— ABOUT THIS EXERCISE —
Whenever a line in the entries below contains the string "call", copy that line.

-=-=-=-=-

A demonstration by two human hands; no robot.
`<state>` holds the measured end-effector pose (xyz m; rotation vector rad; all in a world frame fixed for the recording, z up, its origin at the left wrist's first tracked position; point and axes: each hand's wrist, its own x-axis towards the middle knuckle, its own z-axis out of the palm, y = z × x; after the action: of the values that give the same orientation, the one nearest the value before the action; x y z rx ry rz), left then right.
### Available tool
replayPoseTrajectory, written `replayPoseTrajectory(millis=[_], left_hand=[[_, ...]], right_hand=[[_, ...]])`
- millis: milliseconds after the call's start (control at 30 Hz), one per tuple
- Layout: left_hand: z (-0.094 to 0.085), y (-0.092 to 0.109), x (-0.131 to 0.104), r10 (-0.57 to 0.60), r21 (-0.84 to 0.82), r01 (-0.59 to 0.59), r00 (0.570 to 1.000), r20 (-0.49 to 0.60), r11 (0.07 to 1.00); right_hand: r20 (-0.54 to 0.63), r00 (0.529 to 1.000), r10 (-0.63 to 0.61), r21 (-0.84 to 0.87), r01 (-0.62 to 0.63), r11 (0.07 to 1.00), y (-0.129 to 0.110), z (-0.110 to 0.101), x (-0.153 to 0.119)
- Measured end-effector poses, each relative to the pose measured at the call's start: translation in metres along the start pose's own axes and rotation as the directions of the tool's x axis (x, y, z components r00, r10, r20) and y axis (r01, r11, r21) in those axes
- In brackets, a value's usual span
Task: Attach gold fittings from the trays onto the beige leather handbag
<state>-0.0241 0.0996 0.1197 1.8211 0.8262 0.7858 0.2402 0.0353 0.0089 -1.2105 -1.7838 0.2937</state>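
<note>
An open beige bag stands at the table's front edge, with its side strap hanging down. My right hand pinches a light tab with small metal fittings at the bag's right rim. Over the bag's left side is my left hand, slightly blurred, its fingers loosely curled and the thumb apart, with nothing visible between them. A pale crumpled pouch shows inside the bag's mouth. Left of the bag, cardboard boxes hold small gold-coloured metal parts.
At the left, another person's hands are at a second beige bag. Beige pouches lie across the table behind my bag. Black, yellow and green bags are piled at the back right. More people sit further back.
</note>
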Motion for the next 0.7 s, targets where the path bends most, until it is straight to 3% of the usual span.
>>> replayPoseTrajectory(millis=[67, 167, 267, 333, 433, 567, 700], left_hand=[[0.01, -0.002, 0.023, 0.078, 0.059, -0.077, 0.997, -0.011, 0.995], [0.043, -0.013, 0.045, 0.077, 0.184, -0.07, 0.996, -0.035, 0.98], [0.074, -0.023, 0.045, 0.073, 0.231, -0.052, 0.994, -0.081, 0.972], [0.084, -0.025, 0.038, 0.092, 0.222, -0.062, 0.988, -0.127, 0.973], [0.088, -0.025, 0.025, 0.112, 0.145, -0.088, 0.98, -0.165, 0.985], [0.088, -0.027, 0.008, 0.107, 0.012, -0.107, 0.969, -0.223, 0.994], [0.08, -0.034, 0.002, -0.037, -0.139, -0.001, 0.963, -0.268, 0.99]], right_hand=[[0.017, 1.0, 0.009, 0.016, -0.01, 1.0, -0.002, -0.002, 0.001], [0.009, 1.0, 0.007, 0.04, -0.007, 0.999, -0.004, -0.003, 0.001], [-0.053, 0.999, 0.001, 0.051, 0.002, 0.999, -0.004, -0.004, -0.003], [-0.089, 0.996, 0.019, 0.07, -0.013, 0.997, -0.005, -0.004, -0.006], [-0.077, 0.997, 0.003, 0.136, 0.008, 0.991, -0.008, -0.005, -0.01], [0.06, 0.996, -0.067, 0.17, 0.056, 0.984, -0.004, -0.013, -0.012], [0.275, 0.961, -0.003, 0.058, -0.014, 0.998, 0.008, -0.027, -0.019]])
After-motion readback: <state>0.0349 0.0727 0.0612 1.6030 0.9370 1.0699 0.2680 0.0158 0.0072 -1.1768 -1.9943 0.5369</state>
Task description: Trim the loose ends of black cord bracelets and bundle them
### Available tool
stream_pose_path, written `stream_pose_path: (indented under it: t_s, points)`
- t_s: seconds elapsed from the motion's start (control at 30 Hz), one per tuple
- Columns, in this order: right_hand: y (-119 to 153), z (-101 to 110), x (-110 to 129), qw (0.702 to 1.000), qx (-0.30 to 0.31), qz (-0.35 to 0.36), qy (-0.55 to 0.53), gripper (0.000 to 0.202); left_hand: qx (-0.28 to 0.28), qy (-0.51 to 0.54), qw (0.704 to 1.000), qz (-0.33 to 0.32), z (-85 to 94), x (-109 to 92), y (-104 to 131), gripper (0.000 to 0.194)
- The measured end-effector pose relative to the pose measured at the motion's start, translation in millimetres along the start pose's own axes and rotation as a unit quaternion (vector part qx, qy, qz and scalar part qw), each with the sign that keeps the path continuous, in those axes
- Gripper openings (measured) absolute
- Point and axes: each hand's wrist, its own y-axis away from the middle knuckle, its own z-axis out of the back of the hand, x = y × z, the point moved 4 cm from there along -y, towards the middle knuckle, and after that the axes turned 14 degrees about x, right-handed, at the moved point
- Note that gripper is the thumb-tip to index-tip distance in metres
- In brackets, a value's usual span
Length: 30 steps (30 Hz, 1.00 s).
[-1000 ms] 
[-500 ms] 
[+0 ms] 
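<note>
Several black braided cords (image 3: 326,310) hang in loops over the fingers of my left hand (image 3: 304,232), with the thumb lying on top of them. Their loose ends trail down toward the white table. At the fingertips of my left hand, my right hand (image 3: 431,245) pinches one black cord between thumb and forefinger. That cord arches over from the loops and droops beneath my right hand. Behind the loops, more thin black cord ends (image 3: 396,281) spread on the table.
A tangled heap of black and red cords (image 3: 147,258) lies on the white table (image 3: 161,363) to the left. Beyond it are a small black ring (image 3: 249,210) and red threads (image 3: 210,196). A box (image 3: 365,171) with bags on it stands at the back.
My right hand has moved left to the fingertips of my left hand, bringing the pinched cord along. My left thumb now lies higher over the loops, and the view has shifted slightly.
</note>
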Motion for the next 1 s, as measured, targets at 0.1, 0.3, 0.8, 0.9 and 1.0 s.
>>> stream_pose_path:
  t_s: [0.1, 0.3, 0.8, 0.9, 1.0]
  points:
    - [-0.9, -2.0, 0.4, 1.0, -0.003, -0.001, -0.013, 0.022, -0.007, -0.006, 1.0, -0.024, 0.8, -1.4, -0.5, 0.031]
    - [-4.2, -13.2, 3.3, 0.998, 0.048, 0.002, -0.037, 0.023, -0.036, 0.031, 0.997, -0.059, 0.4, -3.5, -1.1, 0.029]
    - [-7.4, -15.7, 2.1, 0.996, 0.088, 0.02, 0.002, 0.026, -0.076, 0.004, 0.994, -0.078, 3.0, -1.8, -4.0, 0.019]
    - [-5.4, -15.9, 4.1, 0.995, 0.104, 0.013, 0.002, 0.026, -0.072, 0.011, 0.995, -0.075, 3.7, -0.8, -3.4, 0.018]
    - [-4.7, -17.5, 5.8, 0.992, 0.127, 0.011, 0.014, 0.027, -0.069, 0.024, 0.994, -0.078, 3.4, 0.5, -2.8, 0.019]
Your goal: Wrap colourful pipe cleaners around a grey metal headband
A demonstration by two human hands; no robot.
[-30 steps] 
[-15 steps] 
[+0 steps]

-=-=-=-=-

— WRITTEN ANSWER —
- millis: milliseconds after the call's start (control at 30 Hz), one per tuple
- Measured end-effector poses, each relative to the pose measured at the call's start: translation in metres along the start pose's own axes and rotation as the directions of the tool's x axis (x, y, z components r00, r10, r20) and y axis (r01, r11, r21) in those axes

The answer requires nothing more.